Two are to remain under house arrest since one of them – a woman, has no criminal record, and is taking care of a small child and a sick mother, while the other one – a man, is also without criminal record; has a stable job, and excellent work reviews.
On Monday, Bulgarian and Italian police forces and Europol launched a special operation codenamed "Shock 2" to detain persons under European Arrest Warrants (EAW). 9 people were arrested in Italy.
Interior Minister, Tsvetan Tsvetanov, announced that the police operation was taking place on the territory of Sofia, Stara Zagora, Dobrich, Kyustendil, Blagoevgrad, Pazardzhik, Veliko Tarnovo, and in Italy.
According to information from the Interior Ministry, the arrested Bulgarians were part of an international crime group, which included over 80 members.
The gang ordered equipment from Bulgarian skimmers and then used it at ATMs in Italy, Poland, Denmark, and Germany.

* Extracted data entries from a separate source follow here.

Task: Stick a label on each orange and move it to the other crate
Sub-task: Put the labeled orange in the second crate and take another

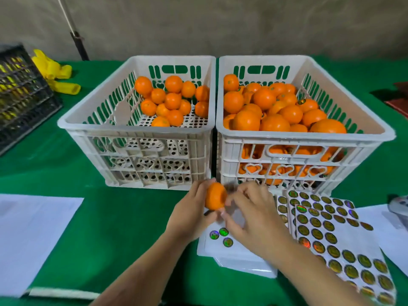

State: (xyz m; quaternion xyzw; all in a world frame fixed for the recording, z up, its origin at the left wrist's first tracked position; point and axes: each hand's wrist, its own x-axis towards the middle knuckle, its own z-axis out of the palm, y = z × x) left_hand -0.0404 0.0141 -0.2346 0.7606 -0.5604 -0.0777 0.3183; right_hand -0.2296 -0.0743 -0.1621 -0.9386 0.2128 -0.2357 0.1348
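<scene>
My left hand grips an orange just in front of the two white crates. My right hand is beside it, fingers curled with the fingertips against the orange's right side; whether a label sits under them is blurred. The left crate holds several oranges at its far end. The right crate is heaped with oranges. Sheets of round shiny labels lie to the right of my hands, and a nearly used sheet with three labels lies under them.
A green cloth covers the table. White paper lies at the front left, more paper at the right. A black crate and yellow gloves sit at the far left.
</scene>
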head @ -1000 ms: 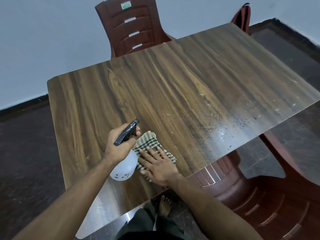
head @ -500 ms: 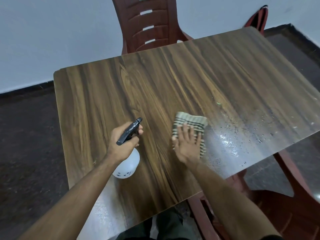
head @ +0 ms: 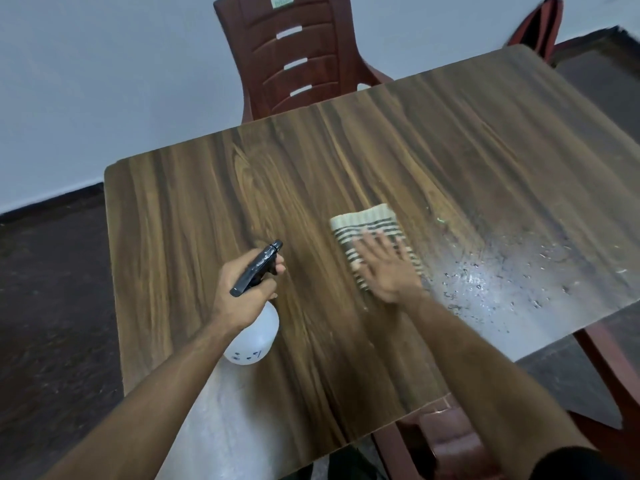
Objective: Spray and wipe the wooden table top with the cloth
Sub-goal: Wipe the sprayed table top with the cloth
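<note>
Cloth (head: 372, 233): folded, striped cream and dark, lying flat on the wooden table top (head: 214, 209) right of centre, its near half under my right hand.
Right fingers (head: 382, 245): straight and spread, laid flat on the cloth; nothing is pinched or curled round.
Right hand (head: 389, 271): palm down, heel of the hand at the cloth's near edge, slightly blurred.
Left fingers (head: 273, 270): curled round the neck of the spray bottle (head: 252, 336), forefinger at the front under the black spray head (head: 258, 266).
Left hand (head: 244, 294): grips the bottle above the table; I cannot tell whether the white, rounded body touches the surface.
Spray head: black, nozzle aimed away from me and a little to the right, well apart from the cloth.
Wet patch (head: 502, 282): droplets and a pale sheen just beside the cloth on its right, reaching toward the table's right edge.
Near-left corner: a second pale, shiny area of table below the bottle.
Forearms: both bare, entering from the bottom of my view, left one toward the bottle, right one toward the cloth.
Far chair (head: 298, 53): red-brown plastic, slatted back, standing behind the table against a pale wall.
Near chair (head: 446, 441): same red-brown plastic, partly under the table's near right edge.
Floor (head: 52, 289): dark, visible left of the table.
</note>
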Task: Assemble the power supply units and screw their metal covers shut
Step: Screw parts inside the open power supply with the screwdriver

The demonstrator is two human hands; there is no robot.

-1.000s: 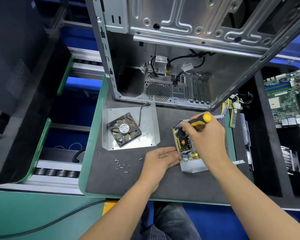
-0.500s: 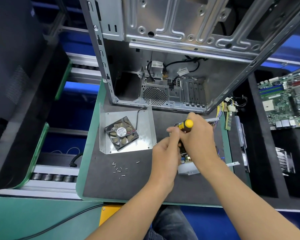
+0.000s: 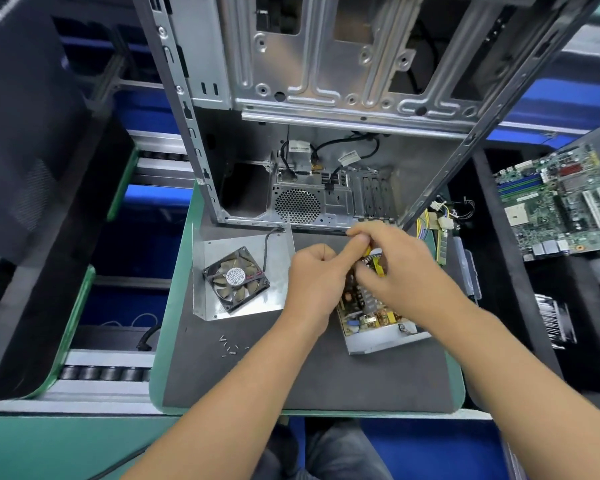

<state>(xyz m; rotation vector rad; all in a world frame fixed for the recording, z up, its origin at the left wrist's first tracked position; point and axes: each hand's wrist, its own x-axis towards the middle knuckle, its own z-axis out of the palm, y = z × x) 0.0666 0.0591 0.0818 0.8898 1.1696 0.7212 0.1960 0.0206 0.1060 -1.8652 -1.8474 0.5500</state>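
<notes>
power supply unit (image 3: 368, 317) open, both hands over it, right hand (image 3: 400, 271) gripping screwdriver (image 3: 377, 263)

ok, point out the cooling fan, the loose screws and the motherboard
cooling fan (image 3: 236, 278): head view, centre hub label.
loose screws (image 3: 230, 347): head view, middle of the scatter on the mat.
motherboard (image 3: 561, 199): head view, board's middle.

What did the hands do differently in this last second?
The left hand lifted off the mat and rose to join the right hand at the screwdriver above the power supply; the right hand kept its grip. The fan, cover and loose screws stayed put.
</notes>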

The first special police operation under the code name of "Shock" was carried out in 2011 against a large international ring of credit card fraudsters.
Operation Shock was conducted in the small hours of July 6, 2011 in the cities of Sofia, Kyustendil, Plovdiv, Pazardzhik, Gabrovo, Stara Zagora, Shumen, Varna and Burgas, and abroad in close cooperation with Europol and the US Secret Service at the request of Italian authorities.

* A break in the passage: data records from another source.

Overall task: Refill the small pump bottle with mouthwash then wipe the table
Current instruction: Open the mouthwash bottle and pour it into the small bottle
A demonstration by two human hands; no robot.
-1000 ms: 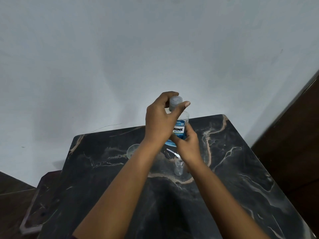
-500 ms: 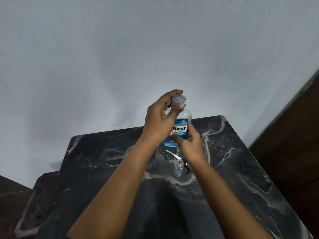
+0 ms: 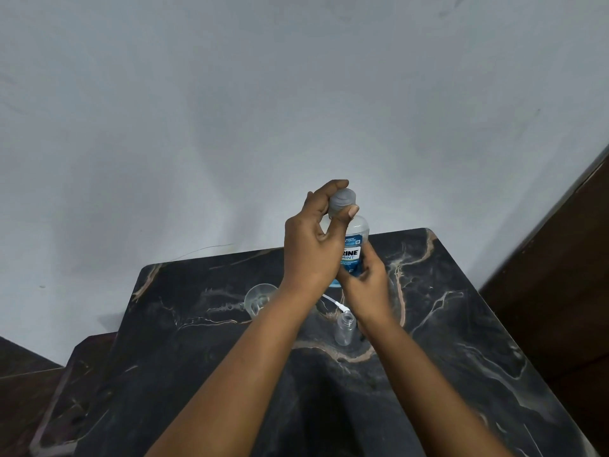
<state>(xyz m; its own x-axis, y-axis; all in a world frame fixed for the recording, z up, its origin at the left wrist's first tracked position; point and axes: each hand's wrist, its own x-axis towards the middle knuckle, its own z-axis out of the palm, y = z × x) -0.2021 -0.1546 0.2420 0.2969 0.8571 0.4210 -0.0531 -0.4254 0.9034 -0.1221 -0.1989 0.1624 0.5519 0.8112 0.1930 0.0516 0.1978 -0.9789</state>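
Observation:
The mouthwash bottle, clear with a blue label, is held upright above the far part of the black marble table. My left hand grips its grey cap between thumb and fingers. My right hand is wrapped around the bottle's lower body. The small clear pump bottle stands open on the table just below my right hand. Its white pump head with tube lies beside it, partly hidden by my arms.
A clear funnel lies on the table left of my left forearm. A pale wall rises behind the table. Dark wooden furniture stands at the right. A lower dark ledge sits at the left.
Both hands and the mouthwash bottle stayed in nearly the same place. My left fingers shifted slightly around the cap.

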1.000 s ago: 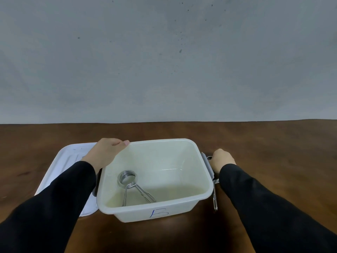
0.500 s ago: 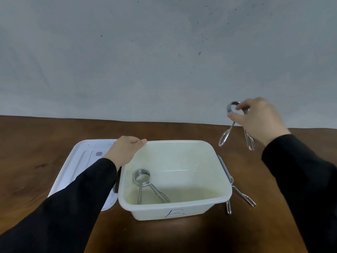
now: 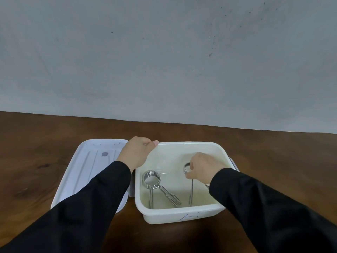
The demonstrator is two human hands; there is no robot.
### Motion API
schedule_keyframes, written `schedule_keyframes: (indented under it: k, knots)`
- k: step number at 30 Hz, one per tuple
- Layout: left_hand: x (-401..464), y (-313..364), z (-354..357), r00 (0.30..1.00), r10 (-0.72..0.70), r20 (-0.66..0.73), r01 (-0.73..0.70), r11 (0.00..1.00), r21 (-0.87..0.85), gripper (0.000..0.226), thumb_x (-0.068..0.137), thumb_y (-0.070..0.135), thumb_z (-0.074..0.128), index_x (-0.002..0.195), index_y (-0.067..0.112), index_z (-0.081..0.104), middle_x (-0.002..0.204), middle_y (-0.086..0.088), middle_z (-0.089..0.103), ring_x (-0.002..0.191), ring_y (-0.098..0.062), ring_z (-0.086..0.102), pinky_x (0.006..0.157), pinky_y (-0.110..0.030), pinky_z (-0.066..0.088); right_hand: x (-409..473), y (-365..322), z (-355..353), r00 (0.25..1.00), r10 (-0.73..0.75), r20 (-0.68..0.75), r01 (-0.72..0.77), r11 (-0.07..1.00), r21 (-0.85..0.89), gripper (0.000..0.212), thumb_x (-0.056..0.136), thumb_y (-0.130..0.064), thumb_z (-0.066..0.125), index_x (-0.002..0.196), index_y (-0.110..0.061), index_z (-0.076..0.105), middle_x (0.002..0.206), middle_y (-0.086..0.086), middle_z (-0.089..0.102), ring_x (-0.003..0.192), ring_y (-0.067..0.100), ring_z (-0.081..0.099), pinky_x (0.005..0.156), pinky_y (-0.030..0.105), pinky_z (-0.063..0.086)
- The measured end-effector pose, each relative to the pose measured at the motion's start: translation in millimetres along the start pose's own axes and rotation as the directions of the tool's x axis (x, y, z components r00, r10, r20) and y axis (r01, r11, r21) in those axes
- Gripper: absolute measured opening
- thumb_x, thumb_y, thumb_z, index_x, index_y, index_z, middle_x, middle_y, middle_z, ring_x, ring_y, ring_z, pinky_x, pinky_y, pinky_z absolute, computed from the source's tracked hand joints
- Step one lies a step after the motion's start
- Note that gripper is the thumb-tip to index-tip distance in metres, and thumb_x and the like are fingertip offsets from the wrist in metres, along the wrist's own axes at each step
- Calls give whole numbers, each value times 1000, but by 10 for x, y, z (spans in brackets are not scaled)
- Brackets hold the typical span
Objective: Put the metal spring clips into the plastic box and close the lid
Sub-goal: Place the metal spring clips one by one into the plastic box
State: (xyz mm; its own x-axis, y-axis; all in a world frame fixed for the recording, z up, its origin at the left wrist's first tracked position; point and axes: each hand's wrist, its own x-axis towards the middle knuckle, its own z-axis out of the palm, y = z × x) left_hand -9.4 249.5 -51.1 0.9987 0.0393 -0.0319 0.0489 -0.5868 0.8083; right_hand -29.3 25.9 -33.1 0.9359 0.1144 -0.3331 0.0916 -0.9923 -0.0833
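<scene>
A white plastic box [image 3: 182, 215] stands open on the brown table. One metal spring clip [image 3: 155, 185] lies flat on the box floor at the left. My right hand [image 3: 202, 168] is inside the box, shut on the coil of a second spring clip [image 3: 191, 190], whose legs point down to the floor. My left hand [image 3: 136, 152] grips the box's back left corner rim. The white lid [image 3: 87, 168] lies flat on the table just left of the box, partly under my left sleeve.
The box's right side carries a grey latch [image 3: 233, 162]. The dark wooden table [image 3: 273, 152] runs back to a plain grey wall [image 3: 164, 61]. My right sleeve hides the table beside the box's right wall.
My right hand has come down from above the table's right side into the box, bringing the second spring clip with it. The left hand has stayed on the rim.
</scene>
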Motion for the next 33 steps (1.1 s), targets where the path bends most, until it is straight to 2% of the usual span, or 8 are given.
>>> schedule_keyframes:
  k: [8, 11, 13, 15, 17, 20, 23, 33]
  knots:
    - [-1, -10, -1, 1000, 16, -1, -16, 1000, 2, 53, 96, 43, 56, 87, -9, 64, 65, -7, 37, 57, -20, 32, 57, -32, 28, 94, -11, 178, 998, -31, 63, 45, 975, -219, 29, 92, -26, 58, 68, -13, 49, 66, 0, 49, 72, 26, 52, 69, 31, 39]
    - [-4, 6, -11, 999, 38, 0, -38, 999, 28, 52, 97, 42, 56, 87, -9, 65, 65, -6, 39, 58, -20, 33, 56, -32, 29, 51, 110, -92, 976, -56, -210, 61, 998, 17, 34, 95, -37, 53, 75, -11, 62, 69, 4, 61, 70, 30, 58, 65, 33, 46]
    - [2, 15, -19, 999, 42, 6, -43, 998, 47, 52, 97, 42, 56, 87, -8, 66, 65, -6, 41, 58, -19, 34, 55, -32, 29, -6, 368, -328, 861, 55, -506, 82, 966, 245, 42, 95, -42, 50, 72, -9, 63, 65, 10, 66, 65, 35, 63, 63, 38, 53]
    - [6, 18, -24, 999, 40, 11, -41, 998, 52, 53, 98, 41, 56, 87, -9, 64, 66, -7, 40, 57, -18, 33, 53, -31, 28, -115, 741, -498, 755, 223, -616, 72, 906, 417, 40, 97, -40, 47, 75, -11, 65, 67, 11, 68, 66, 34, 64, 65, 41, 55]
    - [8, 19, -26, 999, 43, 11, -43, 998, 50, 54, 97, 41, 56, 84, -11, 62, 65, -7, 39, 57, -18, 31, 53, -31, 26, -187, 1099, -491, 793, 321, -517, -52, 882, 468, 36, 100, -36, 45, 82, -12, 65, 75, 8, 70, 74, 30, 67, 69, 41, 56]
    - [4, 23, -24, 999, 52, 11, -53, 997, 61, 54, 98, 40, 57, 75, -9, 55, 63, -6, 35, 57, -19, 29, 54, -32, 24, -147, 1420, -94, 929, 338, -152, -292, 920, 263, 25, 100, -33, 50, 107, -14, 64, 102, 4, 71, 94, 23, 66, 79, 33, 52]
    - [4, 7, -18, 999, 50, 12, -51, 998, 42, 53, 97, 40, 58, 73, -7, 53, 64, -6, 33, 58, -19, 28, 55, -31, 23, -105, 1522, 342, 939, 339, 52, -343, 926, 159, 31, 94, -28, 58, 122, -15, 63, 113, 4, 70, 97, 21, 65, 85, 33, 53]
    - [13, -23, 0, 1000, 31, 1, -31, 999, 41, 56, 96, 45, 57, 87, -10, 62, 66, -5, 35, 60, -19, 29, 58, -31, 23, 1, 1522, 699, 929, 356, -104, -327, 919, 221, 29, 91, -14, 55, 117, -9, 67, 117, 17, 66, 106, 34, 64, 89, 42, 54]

As part of the operation, 46-year-old Stefan Klenovski, who had an EAW issued against him by Italian authorities on suspicions of participating in the crime ring practicing ATM fraud, was arrested on January 27 in a shopping mall in downtown Sofia.
His wife complained of police brutality during the arrest but the CCTV footage indicated no use of excessive force.
On March 7, Klenovski was extradited to Italy pursuant to a decision of the Sofia City Court.
One month later, he was released by an Italian court and returned to Bulgaria.